EXERCISE DIRECTIONS - From the first line below to the last, reproduce the material exactly and leave out the images.
****************
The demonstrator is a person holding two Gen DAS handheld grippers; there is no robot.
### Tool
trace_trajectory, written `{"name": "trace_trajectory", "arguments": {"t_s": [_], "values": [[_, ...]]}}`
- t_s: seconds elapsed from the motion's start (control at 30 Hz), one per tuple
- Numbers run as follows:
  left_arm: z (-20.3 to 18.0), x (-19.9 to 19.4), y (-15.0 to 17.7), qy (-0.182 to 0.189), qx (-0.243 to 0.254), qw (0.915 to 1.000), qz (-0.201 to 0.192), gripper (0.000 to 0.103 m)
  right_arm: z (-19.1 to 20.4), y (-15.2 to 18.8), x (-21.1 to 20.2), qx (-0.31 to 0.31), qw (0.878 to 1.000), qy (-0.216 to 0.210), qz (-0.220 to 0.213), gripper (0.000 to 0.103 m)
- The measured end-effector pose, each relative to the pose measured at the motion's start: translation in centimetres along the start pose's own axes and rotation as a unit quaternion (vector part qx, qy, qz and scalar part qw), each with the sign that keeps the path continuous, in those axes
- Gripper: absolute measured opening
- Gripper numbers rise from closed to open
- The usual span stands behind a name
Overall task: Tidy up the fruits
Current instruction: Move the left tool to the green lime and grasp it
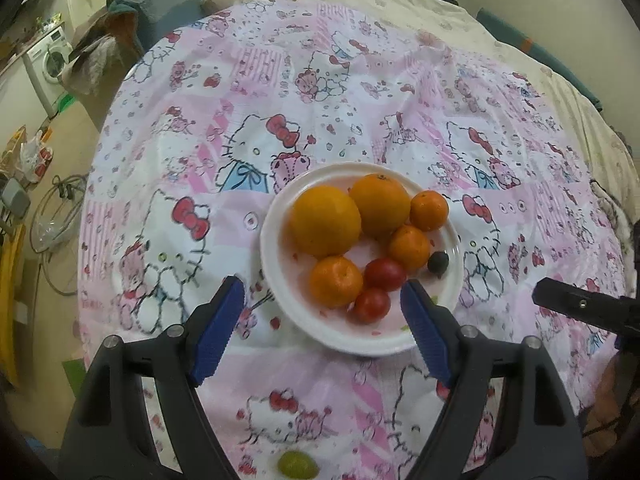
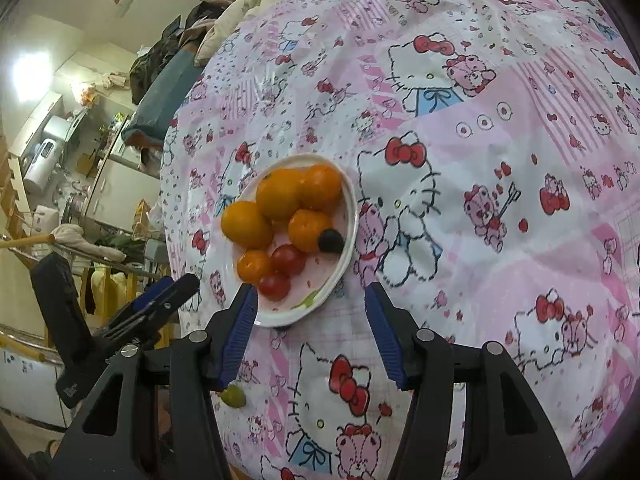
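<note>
Here a white plate [image 1: 276, 216] is seen resting on a pink cartoon-printed cloth [image 1: 360, 80] that covers the table. On the plate, two large oranges [image 1: 325, 220] are set side by side at the far side, touching each other. Three smaller mandarins [image 1: 336, 286] are grouped around them: one at the near left, one in the middle just beside the second orange, one at the far right rim. Two red cherry tomatoes [image 1: 385, 274] are placed at the near side, touching one another and just beside the near mandarin. A single dark blueberry [image 1: 438, 261] is found near the plate's right rim, next to the middle mandarin.

A green grape [image 1: 298, 465] is left off the plate, on the cloth at the near edge, close under the left tool; in the right wrist view the grape [image 2: 234, 396] is partly hidden behind a blue pad.

The left tool [image 1: 322, 292] is held wide apart above the near rim of the plate, with nothing gripped; only the tomatoes and the plate are framed between its blue pads [image 1: 218, 328]. The right tool [image 2: 310, 296] is likewise held apart and empty, over the cloth just to the near right of the plate.
</note>
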State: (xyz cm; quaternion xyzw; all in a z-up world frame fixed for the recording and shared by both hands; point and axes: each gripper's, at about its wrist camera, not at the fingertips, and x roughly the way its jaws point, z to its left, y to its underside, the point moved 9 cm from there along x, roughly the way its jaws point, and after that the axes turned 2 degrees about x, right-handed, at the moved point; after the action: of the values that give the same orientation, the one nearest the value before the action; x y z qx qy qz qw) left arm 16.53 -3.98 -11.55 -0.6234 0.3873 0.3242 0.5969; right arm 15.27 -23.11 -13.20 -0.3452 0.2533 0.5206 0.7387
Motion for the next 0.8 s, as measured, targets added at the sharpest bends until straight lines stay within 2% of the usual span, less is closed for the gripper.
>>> {"name": "trace_trajectory", "arguments": {"t_s": [0.43, 0.8], "values": [[3.3, -3.8, 5.3, -0.014, -0.024, 0.9989, 0.037, 0.078, 1.4, 3.7, -0.4, -0.020, 1.000, 0.012, 0.014, 0.059], [4.5, -4.1, 8.4, -0.004, -0.044, 0.9969, 0.065, 0.078, 0.9, 6.3, 1.0, -0.011, 0.999, 0.023, 0.032, 0.059]]}}
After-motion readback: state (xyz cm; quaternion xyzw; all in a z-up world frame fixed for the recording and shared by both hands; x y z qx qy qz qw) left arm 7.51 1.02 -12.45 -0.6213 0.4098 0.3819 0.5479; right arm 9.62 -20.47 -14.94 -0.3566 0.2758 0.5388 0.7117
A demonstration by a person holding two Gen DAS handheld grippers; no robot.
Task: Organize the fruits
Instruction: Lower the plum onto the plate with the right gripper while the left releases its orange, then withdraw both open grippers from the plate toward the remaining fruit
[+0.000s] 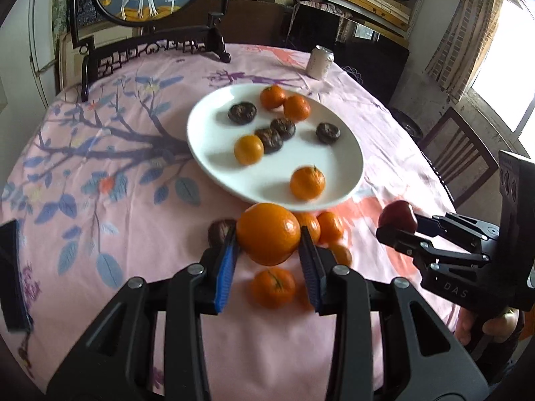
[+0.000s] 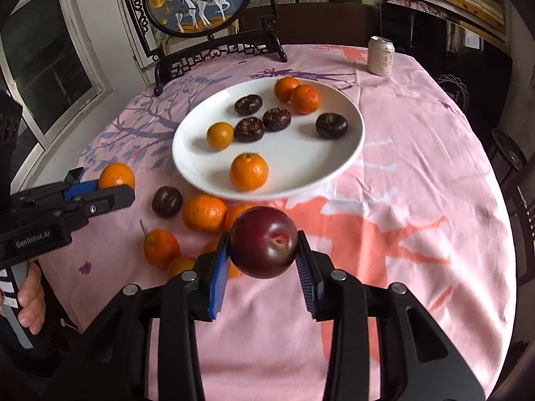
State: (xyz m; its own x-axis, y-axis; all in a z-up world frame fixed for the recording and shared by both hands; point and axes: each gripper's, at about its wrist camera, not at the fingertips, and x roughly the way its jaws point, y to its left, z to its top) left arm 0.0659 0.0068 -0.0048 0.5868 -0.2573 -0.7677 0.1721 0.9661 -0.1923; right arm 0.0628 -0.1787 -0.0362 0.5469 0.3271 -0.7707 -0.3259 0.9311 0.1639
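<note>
A round tabletop (image 2: 418,173) under a pink flowered cloth holds a white plate (image 2: 334,163) near its middle. The left gripper (image 1: 269,234) is clamped on a large orange (image 1: 269,233), held above the cloth just short of the plate's near rim. The right gripper (image 2: 264,242) is clamped on a dark red plum (image 2: 263,241), also raised near the plate.

The plate already carries four small oranges and four dark, wrinkled fruits, so the sorting looks roughly half done. A loose cluster of small oranges (image 2: 204,212) and one dark fruit (image 2: 167,201) still lies on the cloth beside the plate.

The right wrist view shows that cluster plainly, plus the person's left hand (image 2: 31,304) on its handle. The left wrist view hides much of the cluster behind its orange, but shows the right gripper from the side. A drink can (image 2: 381,56) stands at the far edge.
</note>
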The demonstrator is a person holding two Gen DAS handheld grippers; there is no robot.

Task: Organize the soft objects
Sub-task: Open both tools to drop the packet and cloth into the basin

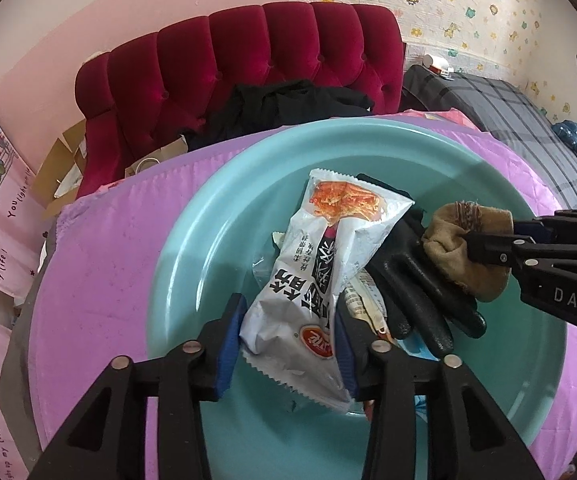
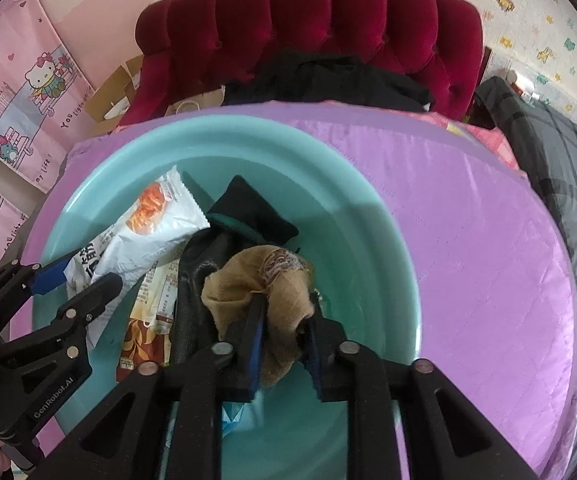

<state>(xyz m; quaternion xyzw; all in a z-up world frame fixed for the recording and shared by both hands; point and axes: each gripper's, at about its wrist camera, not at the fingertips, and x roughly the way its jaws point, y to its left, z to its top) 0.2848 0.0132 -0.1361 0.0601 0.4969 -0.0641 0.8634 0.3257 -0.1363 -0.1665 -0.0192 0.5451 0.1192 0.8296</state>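
One snack packet (image 1: 320, 264) in the left claw (image 1: 288, 344) points lengthwise toward the sofa (image 1: 248, 64).

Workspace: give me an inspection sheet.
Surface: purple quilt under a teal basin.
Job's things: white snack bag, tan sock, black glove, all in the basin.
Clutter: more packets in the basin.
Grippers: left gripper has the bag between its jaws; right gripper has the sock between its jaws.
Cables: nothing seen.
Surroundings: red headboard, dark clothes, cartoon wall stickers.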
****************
REPLY TO THE TASK -
The demonstrator is a person holding two Gen DAS handheld grippers; there is no robot.
### Tool
trace_trajectory, written `{"name": "trace_trajectory", "arguments": {"t_s": [_], "values": [[_, ...]]}}`
- t_s: seconds elapsed from the motion's start (control at 30 Hz), one per tuple
- Numbers run as follows:
  left_arm: z (-20.3 to 18.0), x (-19.9 to 19.4), y (-15.0 to 17.7), qy (-0.182 to 0.189), qx (-0.243 to 0.254), qw (0.915 to 1.000), qz (-0.201 to 0.192), gripper (0.000 to 0.103 m)
  right_arm: z (-19.1 to 20.4), y (-15.2 to 18.8), x (-21.1 to 20.2), qx (-0.31 to 0.31), qw (0.878 to 1.000), qy (-0.216 to 0.210), qz (-0.220 to 0.213), gripper (0.000 to 0.103 m)
- The measured end-effector pose, each relative to the pose measured at the motion's start: translation in centimetres along the start pose's own axes and rotation as a unit quaternion (vector part qx, qy, qz and scalar part qw), each with the sign that keeps the path continuous, in those axes
- Gripper: absolute measured opening
- Gripper numbers rise from closed to open
- The usual span stands behind a name
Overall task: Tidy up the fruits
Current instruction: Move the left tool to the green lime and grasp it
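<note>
Here a white plate [image 1: 276, 216] is seen resting on a pink cartoon-printed cloth [image 1: 360, 80] that covers the table. On the plate, two large oranges [image 1: 325, 220] are set side by side at the far side, touching each other. Three smaller mandarins [image 1: 336, 286] are grouped around them: one at the near left, one in the middle just beside the second orange, one at the far right rim. Two red cherry tomatoes [image 1: 385, 274] are placed at the near side, touching one another and just beside the near mandarin. A single dark blueberry [image 1: 438, 261] is found near the plate's right rim, next to the middle mandarin.

A green grape [image 1: 298, 465] is left off the plate, on the cloth at the near edge, close under the left tool; in the right wrist view the grape [image 2: 234, 396] is partly hidden behind a blue pad.

The left tool [image 1: 322, 292] is held wide apart above the near rim of the plate, with nothing gripped; only the tomatoes and the plate are framed between its blue pads [image 1: 218, 328]. The right tool [image 2: 310, 296] is likewise held apart and empty, over the cloth just to the near right of the plate.
</note>
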State: (xyz cm; quaternion xyzw; all in a z-up world frame fixed for the recording and shared by both hands; point and axes: each gripper's, at about its wrist camera, not at the fingertips, and x roughly the way its jaws point, z to its left, y to its underside, the point moved 9 cm from there along x, roughly the way its jaws point, and after that the axes turned 2 degrees about x, right-handed, at the moved point; after the action: of the values that give the same orientation, the one nearest the value before the action; x y z qx qy qz qw) left arm 16.53 -3.98 -11.55 -0.6234 0.3873 0.3242 0.5969; right arm 15.27 -23.11 -13.20 -0.3452 0.2533 0.5206 0.7387
Motion for the next 0.8 s, as measured, targets added at the sharpest bends until straight lines stay within 2% of the usual span, less is closed for the gripper.
>>> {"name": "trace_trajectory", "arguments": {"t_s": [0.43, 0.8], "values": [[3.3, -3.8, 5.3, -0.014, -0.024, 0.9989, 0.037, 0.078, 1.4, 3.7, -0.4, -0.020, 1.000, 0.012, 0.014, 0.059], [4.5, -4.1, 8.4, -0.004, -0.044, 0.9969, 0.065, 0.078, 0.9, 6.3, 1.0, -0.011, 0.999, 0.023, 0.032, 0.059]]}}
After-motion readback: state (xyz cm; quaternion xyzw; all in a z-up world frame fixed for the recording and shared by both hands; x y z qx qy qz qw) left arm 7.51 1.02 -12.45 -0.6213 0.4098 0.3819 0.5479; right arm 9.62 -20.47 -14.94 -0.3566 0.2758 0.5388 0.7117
A demonstration by a person holding two Gen DAS handheld grippers; no robot.
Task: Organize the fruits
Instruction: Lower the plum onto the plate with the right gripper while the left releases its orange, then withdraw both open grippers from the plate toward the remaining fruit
[+0.000s] 
[+0.000s] 
State: (xyz m; its own x-axis, y-axis; all in a z-up world frame fixed for the recording and shared by both hands; point and axes: each gripper's, at about its wrist camera, not at the fingertips, and x roughly the way its jaws point, y to its left, z to its top) left arm 0.0659 0.0068 -0.0048 0.5868 -0.2573 -0.7677 0.1721 0.9661 -0.1923; right arm 0.0628 -0.1787 -0.0362 0.5469 0.3271 -0.7707 -0.3259 0.9311 0.1639
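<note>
A round tabletop (image 2: 418,173) under a pink flowered cloth holds a white plate (image 2: 334,163) near its middle. The left gripper (image 1: 269,234) is clamped on a large orange (image 1: 269,233), held above the cloth just short of the plate's near rim. The right gripper (image 2: 264,242) is clamped on a dark red plum (image 2: 263,241), also raised near the plate.

The plate already carries four small oranges and four dark, wrinkled fruits, so the sorting looks roughly half done. A loose cluster of small oranges (image 2: 204,212) and one dark fruit (image 2: 167,201) still lies on the cloth beside the plate.

The right wrist view shows that cluster plainly, plus the person's left hand (image 2: 31,304) on its handle. The left wrist view hides much of the cluster behind its orange, but shows the right gripper from the side. A drink can (image 2: 381,56) stands at the far edge.
</note>
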The demonstrator is a person holding two Gen DAS handheld grippers; there is no robot.

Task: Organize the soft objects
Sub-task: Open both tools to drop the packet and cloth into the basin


<state>(xyz m; quaternion xyzw; all in a z-up world frame fixed for the recording and shared by both hands; point and axes: each gripper's, at about its wrist camera, not at the fingertips, and x roughly the way its jaws point, y to its left, z to its top) 0.2848 0.0132 -0.1361 0.0601 0.4969 -0.0641 0.8634 0.3257 -0.1363 -0.1665 -0.0192 0.5451 0.1192 0.8296</state>
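One snack packet (image 1: 320, 264) in the left claw (image 1: 288, 344) points lengthwise toward the sofa (image 1: 248, 64).

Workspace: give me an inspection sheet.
Surface: purple quilt under a teal basin.
Job's things: white snack bag, tan sock, black glove, all in the basin.
Clutter: more packets in the basin.
Grippers: left gripper has the bag between its jaws; right gripper has the sock between its jaws.
Cables: nothing seen.
Surroundings: red headboard, dark clothes, cartoon wall stickers.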

What the answer needed to say has been said.